The listing below holds pictures; exclude them. Return exactly the lines from the one with "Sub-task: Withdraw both" through the one with "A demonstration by".

#####

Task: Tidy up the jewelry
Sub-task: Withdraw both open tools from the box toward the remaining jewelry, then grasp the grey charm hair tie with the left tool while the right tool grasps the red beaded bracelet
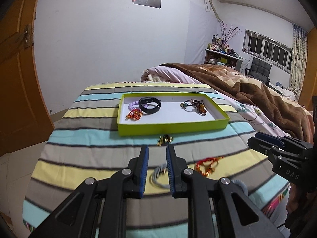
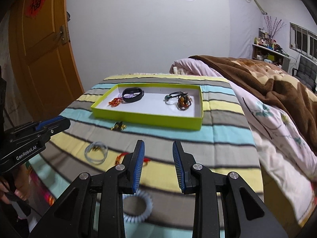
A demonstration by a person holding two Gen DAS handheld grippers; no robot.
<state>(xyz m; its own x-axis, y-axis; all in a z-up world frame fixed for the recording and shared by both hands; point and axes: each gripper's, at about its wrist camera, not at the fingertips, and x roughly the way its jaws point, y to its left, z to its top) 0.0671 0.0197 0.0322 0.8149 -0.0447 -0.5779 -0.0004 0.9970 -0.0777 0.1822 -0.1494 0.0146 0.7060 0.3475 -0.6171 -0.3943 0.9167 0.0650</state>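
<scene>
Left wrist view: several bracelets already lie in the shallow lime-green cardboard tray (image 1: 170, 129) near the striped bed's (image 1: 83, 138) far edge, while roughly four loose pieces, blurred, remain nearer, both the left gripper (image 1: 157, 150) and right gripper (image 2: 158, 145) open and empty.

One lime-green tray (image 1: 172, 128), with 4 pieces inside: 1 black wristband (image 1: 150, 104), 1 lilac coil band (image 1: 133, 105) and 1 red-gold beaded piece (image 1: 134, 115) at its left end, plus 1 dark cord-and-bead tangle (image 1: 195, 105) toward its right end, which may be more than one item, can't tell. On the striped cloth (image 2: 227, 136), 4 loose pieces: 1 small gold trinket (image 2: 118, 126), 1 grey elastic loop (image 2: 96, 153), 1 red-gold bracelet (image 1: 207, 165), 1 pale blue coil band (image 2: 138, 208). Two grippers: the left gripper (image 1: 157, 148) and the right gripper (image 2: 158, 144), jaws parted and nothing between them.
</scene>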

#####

Answer to this exercise ->
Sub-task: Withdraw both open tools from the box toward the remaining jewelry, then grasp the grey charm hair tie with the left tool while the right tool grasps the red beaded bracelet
A demonstration by a person holding two Gen DAS handheld grippers; no robot.

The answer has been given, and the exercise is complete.